Committee calls for evidence on the Covert Human Intelligence Sources (Criminal Conduct) Bill
30 September 2020
Today the Joint Committee on Human Rights have launched a call for evidence into the Covert Human Intelligence Sources (Criminal Conduct) Bill that was introduced into the House of Commons on 24 September 2020.
- Inquiry: Legislative Scrutiny: Covert Human Intelligence Sources (Criminal Conduct) Bill
- Joint Committee on Human Rights
The Bill introduces “a statutory power for the security and intelligence agencies, law enforcement agencies and a limited number of other public authorities to authorise Covert Human Intelligence Sources (CHIS) to participate in criminal conduct where it is necessary and proportionate to do so for a limited set of specified purposes.”

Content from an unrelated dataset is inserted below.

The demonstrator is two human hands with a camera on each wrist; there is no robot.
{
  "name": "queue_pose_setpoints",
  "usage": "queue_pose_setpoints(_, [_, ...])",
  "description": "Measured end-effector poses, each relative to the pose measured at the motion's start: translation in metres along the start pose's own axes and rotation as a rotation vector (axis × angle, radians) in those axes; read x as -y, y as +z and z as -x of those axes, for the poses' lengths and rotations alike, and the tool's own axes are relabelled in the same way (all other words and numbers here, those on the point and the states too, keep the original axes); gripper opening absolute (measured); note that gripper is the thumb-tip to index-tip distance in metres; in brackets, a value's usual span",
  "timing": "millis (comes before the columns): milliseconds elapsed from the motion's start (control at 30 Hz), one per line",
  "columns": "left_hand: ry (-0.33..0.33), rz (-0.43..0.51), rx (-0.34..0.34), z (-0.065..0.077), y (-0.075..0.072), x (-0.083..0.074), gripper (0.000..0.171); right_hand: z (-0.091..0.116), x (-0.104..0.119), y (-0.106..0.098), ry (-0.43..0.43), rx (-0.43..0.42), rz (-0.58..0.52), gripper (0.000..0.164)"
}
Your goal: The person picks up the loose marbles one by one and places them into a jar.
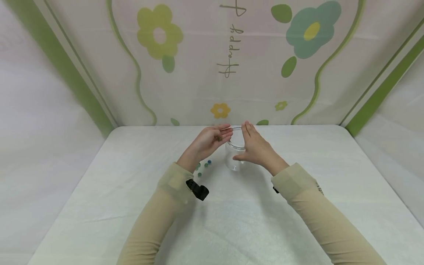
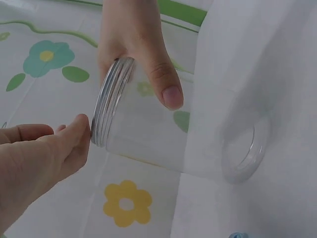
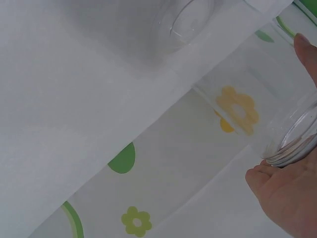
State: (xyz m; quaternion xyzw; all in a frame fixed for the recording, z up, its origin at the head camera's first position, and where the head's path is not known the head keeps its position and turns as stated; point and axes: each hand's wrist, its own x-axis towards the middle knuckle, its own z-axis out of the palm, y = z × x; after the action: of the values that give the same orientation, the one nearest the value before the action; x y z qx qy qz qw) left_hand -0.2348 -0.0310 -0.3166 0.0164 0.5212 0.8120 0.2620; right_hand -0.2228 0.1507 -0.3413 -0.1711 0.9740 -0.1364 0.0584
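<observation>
A clear glass jar [image 1: 232, 158] stands upright on the white table, its mouth up. My right hand [image 1: 256, 147] holds it from the right near the rim, thumb on the near side and fingers towards the far side. In the left wrist view the right thumb [image 2: 166, 82] lies along the jar wall. My left hand [image 1: 210, 141] is palm up at the left of the mouth, its fingers extended to the rim. A small dark greenish thing [image 1: 218, 138] shows in its palm. Fingertips of the left hand [image 3: 292, 193] are right at the rim in the right wrist view.
Several green marbles [image 1: 206, 165] and one blue marble [image 1: 209, 162] lie on the table [image 1: 132, 206] beside the left wrist. A fabric wall [image 1: 195, 88] with printed flowers rises behind the table's far edge. White side walls stand left and right.
</observation>
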Motion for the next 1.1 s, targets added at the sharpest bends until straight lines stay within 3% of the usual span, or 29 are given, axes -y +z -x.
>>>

The Committee are concerned about the human rights implications of the Bill, particularly as it has no express limit on what criminal conduct can be authorised. Not only this, but the Bill covers the authorisation of criminal conduct by a wide range of public authorities, from the intelligence services and the police to the Gambling Commission and the Food Standards Agency.
Call for evidence
As such, the Committee have released a call for evidence on this issue and are interested in submissions from the public that address the following:
- Is a statutory power to authorise criminal conduct by CHIS justified?
- Is the Bill sufficiently clear as to who can be authorised to carry out criminal conduct and in what circumstances? Has the Bill struck the right balance in this regard?
- Is the threshold test for making criminal conduct authorisations adequate to prevent human rights violations?
- Does the Bill contain sufficient protections for human rights?
- Are there types of offences that should never be authorised? Should there be a statutory limit on the types of offences that can be authorised under a criminal conduct authorisation?
- Is the range of public authorities who will be able to make criminal conduct authorisations appropriate?
- Particularly in light of the secret nature of criminal conduct authorisations, is oversight by the Investigatory Powers Commissioner an adequate safeguard against abuse? What other safeguards might be appropriate?
- Should the Bill also provide for compensation for the victims of authorised criminal conduct and cover how they will be treated by the state?